麻薬の効力がキレかけてきたので、誰にも見られない屋上で接種しようとしたのだ。
案の定、廻原がいたが。
「斉藤、お前は何か知ってるのか?」
「まあな。ていうか、萩原本人から聞いたよ」
「それで?」
「もしかしたら、今日中に坂井の奴が襲撃しに来るかもしれないんだ」
「坂井が?へ〜、あいつも一皮剥けたと思いきや、二皮も剥けたか。で、萩原の奴はどうなんだ?さっき、怯えていたような感じでもあったが。」
「まあ、あいつにとっては武者震いだろ?」
たがあいつには勝ち目があるのだろうか?
僕は心の中で思う。
萩原は人殺しで答えを求めるような奴じゃない。答えを見つけないと、殺されるだけだぞ?

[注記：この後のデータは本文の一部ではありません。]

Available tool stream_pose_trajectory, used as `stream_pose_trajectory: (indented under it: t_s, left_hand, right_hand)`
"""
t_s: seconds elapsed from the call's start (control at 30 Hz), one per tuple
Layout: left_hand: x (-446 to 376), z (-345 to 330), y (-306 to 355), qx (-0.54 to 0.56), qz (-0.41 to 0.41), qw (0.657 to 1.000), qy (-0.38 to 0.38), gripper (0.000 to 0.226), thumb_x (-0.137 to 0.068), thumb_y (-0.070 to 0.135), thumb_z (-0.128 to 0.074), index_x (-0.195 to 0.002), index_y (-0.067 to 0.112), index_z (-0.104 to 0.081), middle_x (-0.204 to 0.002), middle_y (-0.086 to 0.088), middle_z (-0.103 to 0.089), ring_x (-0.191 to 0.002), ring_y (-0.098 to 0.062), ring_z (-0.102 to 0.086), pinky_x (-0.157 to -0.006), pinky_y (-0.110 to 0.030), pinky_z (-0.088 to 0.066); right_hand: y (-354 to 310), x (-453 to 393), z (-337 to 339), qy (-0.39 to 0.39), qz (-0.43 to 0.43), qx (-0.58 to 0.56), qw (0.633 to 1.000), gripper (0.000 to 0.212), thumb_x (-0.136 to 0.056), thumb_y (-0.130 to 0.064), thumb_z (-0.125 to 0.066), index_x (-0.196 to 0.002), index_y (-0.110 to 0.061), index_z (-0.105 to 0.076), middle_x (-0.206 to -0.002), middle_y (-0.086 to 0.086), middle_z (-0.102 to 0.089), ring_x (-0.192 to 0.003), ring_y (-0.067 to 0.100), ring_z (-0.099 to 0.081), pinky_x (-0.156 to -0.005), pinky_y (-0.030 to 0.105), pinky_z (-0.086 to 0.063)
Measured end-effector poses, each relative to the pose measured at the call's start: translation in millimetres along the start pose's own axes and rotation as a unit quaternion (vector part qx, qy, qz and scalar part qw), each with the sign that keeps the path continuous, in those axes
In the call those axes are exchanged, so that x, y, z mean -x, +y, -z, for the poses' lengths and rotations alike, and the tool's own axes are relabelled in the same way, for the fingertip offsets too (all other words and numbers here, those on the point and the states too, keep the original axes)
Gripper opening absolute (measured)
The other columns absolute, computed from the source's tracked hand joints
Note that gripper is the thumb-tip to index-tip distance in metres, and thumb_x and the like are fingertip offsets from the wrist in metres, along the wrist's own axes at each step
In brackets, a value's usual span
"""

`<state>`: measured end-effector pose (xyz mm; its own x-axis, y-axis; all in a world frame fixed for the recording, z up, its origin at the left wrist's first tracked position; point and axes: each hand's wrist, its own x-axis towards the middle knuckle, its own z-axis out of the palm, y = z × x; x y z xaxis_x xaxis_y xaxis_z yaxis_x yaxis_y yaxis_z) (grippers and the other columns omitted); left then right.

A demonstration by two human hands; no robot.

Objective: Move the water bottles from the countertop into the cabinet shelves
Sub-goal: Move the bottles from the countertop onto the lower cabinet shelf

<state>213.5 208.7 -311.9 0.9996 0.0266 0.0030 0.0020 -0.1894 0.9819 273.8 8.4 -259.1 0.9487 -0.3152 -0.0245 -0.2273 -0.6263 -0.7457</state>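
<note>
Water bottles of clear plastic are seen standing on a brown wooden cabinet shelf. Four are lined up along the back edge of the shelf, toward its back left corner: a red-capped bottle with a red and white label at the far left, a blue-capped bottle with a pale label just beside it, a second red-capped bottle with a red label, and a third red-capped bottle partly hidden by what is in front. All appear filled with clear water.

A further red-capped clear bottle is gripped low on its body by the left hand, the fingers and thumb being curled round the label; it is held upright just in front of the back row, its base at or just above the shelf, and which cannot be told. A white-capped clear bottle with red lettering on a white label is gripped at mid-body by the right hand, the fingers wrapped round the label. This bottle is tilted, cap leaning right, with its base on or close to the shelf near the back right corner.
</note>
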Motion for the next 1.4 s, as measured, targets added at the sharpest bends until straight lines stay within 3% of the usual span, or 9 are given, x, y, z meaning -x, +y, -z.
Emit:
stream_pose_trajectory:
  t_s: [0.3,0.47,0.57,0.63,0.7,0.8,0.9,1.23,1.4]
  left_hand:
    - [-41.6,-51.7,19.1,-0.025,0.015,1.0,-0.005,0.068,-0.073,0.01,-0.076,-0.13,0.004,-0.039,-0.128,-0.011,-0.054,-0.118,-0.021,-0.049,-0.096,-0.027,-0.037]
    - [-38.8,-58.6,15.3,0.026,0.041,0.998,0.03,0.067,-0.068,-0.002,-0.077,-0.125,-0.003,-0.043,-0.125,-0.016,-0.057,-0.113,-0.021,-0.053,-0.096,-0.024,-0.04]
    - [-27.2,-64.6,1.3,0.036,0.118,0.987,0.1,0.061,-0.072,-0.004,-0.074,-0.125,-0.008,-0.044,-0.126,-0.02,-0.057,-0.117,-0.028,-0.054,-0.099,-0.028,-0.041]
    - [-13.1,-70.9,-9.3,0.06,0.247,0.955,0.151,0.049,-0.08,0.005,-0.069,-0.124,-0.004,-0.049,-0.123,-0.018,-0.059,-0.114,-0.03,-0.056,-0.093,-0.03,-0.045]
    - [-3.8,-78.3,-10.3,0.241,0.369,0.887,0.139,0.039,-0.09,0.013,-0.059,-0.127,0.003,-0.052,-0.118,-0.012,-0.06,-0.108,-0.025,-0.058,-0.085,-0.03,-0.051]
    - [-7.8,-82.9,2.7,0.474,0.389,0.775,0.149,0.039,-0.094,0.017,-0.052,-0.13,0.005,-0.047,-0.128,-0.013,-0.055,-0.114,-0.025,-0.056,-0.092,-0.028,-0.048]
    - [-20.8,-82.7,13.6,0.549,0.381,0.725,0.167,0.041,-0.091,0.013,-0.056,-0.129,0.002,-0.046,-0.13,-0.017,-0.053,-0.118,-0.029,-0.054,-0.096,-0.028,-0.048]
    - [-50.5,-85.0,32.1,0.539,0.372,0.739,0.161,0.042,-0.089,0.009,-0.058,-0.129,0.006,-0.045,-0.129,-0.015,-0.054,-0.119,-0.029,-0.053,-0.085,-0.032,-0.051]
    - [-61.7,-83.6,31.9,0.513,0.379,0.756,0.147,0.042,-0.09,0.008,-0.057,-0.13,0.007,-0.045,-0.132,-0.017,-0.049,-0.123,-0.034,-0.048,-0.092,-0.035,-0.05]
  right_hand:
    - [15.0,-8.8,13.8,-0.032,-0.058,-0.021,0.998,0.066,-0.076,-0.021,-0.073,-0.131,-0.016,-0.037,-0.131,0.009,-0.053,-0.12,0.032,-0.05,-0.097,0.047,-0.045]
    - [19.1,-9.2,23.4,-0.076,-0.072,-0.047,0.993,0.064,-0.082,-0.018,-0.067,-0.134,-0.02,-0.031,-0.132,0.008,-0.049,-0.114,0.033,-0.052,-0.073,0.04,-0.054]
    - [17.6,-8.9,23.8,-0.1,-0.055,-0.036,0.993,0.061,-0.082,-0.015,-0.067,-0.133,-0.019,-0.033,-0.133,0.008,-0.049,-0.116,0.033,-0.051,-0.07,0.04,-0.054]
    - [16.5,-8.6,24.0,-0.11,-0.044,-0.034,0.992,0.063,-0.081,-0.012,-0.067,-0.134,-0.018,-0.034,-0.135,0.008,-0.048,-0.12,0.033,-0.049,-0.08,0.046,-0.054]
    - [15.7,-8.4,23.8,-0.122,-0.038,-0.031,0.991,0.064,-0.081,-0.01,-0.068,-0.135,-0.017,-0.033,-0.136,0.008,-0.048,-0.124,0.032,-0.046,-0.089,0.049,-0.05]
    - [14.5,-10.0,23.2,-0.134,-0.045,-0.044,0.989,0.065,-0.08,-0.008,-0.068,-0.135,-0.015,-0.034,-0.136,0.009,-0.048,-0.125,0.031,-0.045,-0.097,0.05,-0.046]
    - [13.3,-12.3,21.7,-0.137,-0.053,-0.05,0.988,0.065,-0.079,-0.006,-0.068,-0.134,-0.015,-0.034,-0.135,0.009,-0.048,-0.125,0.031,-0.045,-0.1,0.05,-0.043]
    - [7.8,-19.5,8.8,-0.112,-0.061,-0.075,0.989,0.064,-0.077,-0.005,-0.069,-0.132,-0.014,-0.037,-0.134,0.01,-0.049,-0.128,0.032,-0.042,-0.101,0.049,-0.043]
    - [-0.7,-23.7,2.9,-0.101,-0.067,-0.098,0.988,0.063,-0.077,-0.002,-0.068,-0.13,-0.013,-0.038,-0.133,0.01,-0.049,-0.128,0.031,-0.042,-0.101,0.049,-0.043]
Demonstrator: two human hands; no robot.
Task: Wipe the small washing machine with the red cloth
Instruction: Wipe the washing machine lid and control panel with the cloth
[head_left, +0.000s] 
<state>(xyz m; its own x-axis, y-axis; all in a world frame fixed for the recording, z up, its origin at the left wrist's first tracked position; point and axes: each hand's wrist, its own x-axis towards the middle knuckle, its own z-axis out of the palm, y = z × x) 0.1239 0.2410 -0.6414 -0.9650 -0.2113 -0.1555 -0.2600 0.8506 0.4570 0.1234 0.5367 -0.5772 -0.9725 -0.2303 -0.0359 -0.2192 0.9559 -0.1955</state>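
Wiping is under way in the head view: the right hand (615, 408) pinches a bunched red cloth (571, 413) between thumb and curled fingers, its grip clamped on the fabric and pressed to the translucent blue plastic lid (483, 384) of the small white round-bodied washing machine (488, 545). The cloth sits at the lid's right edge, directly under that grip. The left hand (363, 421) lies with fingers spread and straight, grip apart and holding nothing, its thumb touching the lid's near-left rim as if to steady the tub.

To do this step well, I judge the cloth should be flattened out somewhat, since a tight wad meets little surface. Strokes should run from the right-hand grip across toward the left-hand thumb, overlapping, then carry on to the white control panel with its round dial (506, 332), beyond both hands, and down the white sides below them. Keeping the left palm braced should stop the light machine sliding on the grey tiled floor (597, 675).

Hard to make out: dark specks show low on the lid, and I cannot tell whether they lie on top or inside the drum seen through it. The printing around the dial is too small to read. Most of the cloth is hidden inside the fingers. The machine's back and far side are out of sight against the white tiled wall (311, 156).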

本人曰く、覚悟はできてるらしいから、答えは見つけたのだと思う。
まあとにかく。
僕は廻原に伝える。
「僕は傍観者だからな。今日はどちらかが確実に死ぬだろう。あいつらどちらかの最後を見届けるために、萩原の後をつけるつもりだ。廻原、お前はどうする?」
「どうでもいいけど・・・・と言いたいが、少し興味があるな・・・・」
「まったくだ。本当に馬鹿だよあの二人は。まあ、あの二人が弱ってたら僕が両者とも、殺すという手段もあるしな。」
「黙れ斉藤。萩原の奴には借りがある。僕が直々に手を下さないと気が済まん。」
「ほう?じゃあ万が一の時、萩原はお前に譲ってやるよ。代わりに坂井は僕が殺すから。」
「わかった。そういえば、高崎はこの事を知ってるのか?」
「一応僕が教えたが興味、まるで無しと言った感じだ。」
「そうか・・・役者が揃わないのは残念だが、僕達だけでも行くか。」
「まあ、あのふたりには楽しませてもらうか。じゃあ廻原、僕はこれで・・・」
僕は屋上から出て扉を閉めた後、含み笑いをした。
高崎は使えなかったが、廻原はどうにか利用できる。
できれば、僕が萩原坂井、ふたりとも殺してやろうと思ったが、廻原が参加する事で作戦を変更する必要があるな。廻原を殺す必要は無いが、欲に目が暗めば・・・・。
廻原も殺してやりたいな。
坂井視点
夕方。俺は私服のままで学校に入り、げた箱で萩原の靴を調べた。奴はまだ学校にいる。
俺の心臓がドキドキしている。恋文を出すときはこんな感覚だろうか。
萩原に会いたいというドキドキ。
萩原に会って、話をしたいというドキドキ。
萩原に会って殺したいというドキドキ。
萩原に会って殺してあいつを俺の“永遠”の物にできるというドキドキ。
萩原・・・俺はこんな気持ちは初めてだ。
今、俺は青春の真っ最中だ。
萩原のげた箱に“俺なり”の恋文を置き、俺は現地にて待った。